Yellow Hat:  This hat symbolises optimism and calls for exploration of the positives and benefits of a particular course of action. One positive outcome of resignation would be that time off  could be planned and taken as desired. Finding alternative work would not be a problem, as there is always a demand for locum or sessional work. Not running a practice would result in reduced overheads, administrative work and staff management.

Black Hat: This hat calls for exploration of all the negative aspects of a course of action. Patients may have to travel further for medical care, as it is unlikely a full-time doctor will be appointed in Killenaule. There will be more ambulance call-outs, increased and longer hospital admissions, more medication errors. The local pharmacy will reduce its staff or close. There will be job losses from our surgery. It would be difficult to explain our decision to our patients, as they are also our neighbours and friends and they have come to trust us. It could take a long time to regain that trust as a non-GP member of the community. There would be loss of the security of the GMS contract, a risk of reduced income and a risk of loss of self-esteem that comes from the perception of self as a ‘failed business-owner’.

Red Hat:  This signifies feelings, hunches and intuition.  We would feel sad that 22 years of financial and emotional investment ended in failure.  Sad to finally admit that long-term personal care, by the same doctor, which has been shown to significantly reduce mortality rates, is no longer available to the people of Killenaule. Worried that we have let people down by not managing to make this practice sustainable. Fearful about such a change at this stage of our lives and uncertainty about the future.  Relief that we are no longer solely responsible for the running of a GP practice in difficult circumstances with no reason to believe that these circumstances will improve.  Happy to be able to plan time off and know it will not have to be cancelled or delayed at the last minute. A sense of freedom at releasing ourselves from an archaic and punitive contract of employment that can be altered at any time at the pleasure of the Minister.
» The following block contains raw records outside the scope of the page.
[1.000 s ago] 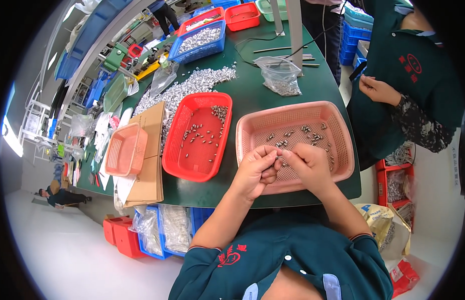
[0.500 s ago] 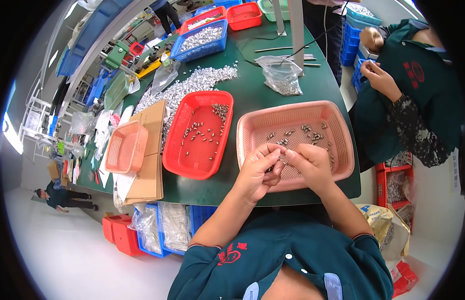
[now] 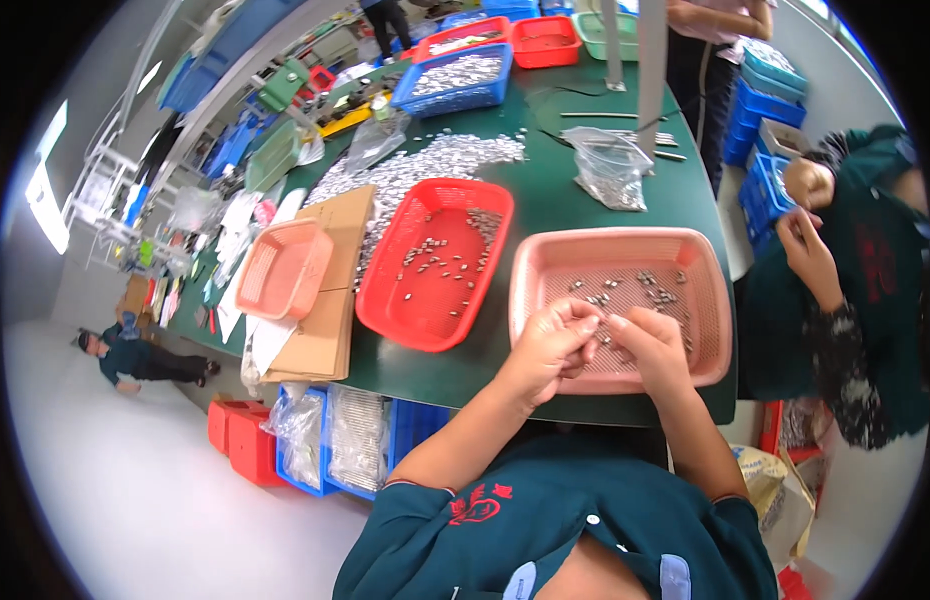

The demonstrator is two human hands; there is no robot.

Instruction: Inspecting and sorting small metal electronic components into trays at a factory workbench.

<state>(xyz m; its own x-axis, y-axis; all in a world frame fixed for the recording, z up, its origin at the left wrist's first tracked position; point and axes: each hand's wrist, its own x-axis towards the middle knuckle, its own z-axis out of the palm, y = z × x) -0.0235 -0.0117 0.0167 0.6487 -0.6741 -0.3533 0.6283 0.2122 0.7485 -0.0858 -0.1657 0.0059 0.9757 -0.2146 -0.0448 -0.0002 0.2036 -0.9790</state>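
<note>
With the view swung, the large pink basket (image 3: 625,255) sits further right; handling continues, left hand (image 3: 547,352) and right hand (image 3: 657,348) over it, fingers narrow, anything held indiscernible.

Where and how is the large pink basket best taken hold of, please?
The large pink basket is probably best gripped by its rim at both short ends, coming from left and right: it is oblong, and loose metal parts inside could slide if tilted.

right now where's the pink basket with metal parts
In the head view, the pink basket is right of centre on the green table, right of the near red basket, below the left hand and right hand.
</note>
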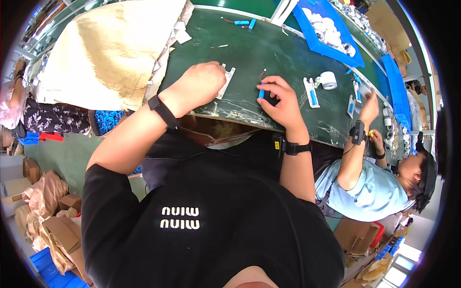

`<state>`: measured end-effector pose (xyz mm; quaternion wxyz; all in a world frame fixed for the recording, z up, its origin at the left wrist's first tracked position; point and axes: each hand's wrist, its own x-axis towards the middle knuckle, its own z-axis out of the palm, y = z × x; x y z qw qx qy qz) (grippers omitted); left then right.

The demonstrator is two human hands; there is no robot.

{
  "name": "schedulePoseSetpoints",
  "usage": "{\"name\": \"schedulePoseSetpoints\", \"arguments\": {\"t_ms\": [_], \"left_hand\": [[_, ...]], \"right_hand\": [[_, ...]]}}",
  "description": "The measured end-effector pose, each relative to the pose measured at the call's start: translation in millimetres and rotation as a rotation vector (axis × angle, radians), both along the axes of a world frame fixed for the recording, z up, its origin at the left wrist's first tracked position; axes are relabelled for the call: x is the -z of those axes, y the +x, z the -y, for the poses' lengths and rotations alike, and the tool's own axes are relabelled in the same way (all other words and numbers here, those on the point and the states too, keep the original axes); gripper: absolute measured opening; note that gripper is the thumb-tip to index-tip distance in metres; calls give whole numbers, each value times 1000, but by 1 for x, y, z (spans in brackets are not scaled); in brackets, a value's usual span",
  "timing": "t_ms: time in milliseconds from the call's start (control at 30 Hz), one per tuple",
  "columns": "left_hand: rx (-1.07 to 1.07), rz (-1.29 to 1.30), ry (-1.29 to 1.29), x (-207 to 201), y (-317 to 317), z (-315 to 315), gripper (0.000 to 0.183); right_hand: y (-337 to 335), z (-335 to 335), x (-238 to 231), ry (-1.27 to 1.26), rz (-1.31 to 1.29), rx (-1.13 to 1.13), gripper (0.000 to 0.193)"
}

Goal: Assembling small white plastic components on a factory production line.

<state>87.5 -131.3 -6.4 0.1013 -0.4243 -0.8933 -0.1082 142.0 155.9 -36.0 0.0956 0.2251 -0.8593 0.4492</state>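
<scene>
My left hand (204, 82) is closed over the left side of a white plastic bracket (227, 82) at the front of the green workbench; its fingertips are mostly hidden. Between the thumb and fingers of my right hand (283, 101) is a blue cylindrical battery (261, 93), held upright just above or on the bench. A thin red wire (262, 75) with a small white plug rises from its far end. To the right, another white bracket (311, 92) has a blue battery lying in it, beside a round white housing (328, 80).
Beige cloth (110, 53) covers the bench's left part. Two loose blue batteries (244, 22) lie at the far side. Behind on the right stands a blue tray (331, 50) of white parts. A co-worker (374, 187) sits at my right, one hand (369, 109) over more brackets.
</scene>
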Motion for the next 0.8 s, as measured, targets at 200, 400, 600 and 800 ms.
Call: {"name": "schedulePoseSetpoints", "arguments": {"t_ms": [200, 400, 600, 800], "left_hand": [[97, 7, -56, -6, -4, -2, 8], [214, -109, -130, -9, -14, -7, 10], [349, -87, -171, -10, -28, -3, 11], [229, 313, 208, -12, -31, -3, 8]], "right_hand": [[1, 0, 1, -42, -52, 29, 31], [-3, -1, 3, -23, -65, 18, 29], [1, -2, -1, -19, -56, 62, 28], [1, -10, 7, -66, -61, 62, 25]]}}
Green Hat:  This hat focuses on creativity and growth and calls for exploration of new ideas and possibilities. Perhaps the resignation of two committed and outwardly successful doctors will help highlight the plight of Irish general practice, leading to some attempt by Government to improve it. This is probably magical thinking, but this is allowed when wearing the Green Hat.
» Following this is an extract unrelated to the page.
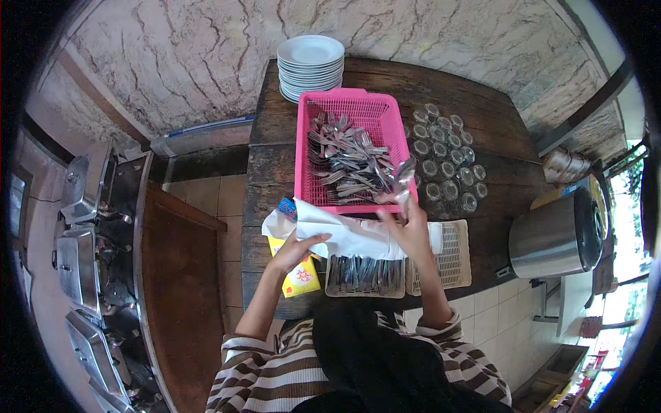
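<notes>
Over the near edge of the dark wooden counter, the left hand grips a creased white cloth. The right hand is closed on shiny, motion-blurred metal cutlery above the cloth. The cloth covers part of a beige tray. Beyond it, a loaded pink basket stands before stacked plates at the far-left corner.
</notes>
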The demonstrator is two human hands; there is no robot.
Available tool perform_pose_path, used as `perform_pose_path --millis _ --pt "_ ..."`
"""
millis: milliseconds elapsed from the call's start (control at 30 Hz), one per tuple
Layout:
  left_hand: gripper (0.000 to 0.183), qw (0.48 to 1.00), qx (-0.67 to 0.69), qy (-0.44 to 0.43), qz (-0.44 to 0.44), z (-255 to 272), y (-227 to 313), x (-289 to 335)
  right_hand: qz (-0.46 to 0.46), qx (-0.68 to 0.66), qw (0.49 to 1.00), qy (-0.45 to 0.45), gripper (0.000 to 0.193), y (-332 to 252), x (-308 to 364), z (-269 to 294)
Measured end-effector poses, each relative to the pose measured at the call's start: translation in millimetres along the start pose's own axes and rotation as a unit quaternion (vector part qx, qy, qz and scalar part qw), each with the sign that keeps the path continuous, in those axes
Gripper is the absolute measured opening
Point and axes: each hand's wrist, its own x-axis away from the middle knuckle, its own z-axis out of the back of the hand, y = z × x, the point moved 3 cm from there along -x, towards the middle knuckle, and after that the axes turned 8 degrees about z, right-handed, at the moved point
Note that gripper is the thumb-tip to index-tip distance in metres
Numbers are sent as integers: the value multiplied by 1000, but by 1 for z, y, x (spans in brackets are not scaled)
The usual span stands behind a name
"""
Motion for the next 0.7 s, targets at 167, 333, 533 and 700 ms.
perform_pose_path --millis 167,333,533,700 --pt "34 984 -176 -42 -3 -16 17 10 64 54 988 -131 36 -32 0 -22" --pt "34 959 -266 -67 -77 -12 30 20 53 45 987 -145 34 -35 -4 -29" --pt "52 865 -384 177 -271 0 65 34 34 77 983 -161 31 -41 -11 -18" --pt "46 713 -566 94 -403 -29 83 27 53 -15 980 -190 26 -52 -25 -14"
Blue Hat: This is the ‘managing hat’ that ensures the thinking tool is used correctly and brings the discussion to a close. There are many factors to consider in trying to come to a decision, not least examination of outstanding White Hat information. We decided to re-examine our options once we had accumulated this information. 
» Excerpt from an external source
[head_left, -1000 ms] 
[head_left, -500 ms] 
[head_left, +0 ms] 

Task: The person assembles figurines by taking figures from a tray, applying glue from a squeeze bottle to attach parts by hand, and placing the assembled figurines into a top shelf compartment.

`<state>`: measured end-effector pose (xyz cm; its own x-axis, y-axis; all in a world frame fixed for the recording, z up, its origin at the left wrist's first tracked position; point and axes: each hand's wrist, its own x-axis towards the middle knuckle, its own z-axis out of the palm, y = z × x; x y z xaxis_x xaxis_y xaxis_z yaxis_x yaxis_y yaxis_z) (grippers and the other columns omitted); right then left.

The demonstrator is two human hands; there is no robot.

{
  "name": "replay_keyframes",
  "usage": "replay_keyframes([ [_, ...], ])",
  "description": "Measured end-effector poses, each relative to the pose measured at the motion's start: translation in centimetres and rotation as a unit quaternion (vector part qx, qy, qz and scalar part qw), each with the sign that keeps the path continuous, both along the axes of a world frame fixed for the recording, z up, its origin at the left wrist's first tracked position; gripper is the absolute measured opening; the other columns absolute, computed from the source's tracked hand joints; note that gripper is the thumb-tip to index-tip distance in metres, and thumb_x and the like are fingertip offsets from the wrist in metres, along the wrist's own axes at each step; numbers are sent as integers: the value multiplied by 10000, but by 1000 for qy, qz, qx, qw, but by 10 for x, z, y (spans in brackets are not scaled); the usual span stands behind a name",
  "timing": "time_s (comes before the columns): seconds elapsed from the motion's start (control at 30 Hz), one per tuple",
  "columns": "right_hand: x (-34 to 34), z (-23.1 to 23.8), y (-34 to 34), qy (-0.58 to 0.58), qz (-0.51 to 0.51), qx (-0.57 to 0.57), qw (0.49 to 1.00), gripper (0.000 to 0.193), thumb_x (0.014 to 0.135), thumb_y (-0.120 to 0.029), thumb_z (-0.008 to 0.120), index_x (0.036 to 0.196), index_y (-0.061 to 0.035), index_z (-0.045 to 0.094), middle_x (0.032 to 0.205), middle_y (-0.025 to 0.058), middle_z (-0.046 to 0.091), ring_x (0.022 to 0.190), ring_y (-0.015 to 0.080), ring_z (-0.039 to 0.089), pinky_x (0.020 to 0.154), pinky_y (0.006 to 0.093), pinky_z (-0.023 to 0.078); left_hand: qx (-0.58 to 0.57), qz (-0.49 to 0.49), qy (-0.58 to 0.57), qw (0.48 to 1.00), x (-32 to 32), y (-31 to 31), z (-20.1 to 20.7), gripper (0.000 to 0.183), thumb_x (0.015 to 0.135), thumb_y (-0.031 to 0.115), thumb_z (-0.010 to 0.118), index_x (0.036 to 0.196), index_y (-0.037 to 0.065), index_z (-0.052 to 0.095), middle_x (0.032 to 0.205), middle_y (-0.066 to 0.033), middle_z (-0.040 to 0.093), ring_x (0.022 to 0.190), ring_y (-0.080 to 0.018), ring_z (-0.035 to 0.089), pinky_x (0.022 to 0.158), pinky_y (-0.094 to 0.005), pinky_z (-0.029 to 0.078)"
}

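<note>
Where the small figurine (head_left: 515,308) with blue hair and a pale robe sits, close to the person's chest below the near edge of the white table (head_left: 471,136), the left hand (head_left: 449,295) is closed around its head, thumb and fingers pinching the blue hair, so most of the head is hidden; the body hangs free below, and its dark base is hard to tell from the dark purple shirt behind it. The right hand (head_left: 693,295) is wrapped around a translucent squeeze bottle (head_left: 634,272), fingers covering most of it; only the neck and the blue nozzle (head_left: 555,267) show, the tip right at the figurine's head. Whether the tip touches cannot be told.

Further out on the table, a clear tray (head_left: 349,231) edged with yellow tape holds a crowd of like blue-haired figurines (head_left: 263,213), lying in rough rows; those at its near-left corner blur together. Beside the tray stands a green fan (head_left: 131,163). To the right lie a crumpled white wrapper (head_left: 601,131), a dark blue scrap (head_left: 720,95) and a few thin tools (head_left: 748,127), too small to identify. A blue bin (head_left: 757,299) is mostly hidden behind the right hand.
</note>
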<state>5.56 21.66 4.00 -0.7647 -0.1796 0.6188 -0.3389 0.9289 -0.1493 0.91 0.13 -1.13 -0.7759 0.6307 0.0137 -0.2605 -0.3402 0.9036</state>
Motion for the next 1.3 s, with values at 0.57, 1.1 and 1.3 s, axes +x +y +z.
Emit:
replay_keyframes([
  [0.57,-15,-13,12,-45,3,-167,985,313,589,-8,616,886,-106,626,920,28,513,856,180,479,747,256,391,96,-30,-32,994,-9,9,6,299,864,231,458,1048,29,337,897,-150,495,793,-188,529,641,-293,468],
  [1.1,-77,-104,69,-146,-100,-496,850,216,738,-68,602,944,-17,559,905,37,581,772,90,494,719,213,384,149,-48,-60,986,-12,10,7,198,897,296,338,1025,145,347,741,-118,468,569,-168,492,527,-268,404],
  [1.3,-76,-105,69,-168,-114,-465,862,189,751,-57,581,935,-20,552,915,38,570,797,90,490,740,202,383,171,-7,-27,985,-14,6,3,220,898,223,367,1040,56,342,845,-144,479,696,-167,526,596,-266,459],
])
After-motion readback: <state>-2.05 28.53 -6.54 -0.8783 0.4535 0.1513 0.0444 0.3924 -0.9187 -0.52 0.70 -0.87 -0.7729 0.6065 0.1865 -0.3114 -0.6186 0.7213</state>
Carrying out this exercise uncovered two important factors, the first being that we are not responsible for the current state of general practice. Failure to reverse FEMPI is one of the main reasons that there is a shortage of GPs in Ireland and until this is reversed, nothing will improve. The second is that the only reason we are still in business is that we are resilient individuals who work hard to overcome both personal and professional challenges. But resilience, while it allows us to survive and thrive, does not tackle the underlying problem of abuse of GPs by Government. Resilience has not resulted in attracting young doctors into our practice. Resilience, coupled with magical thinking, may be the reason that many of us  ‘keep on keeping on’ long after we should have quit.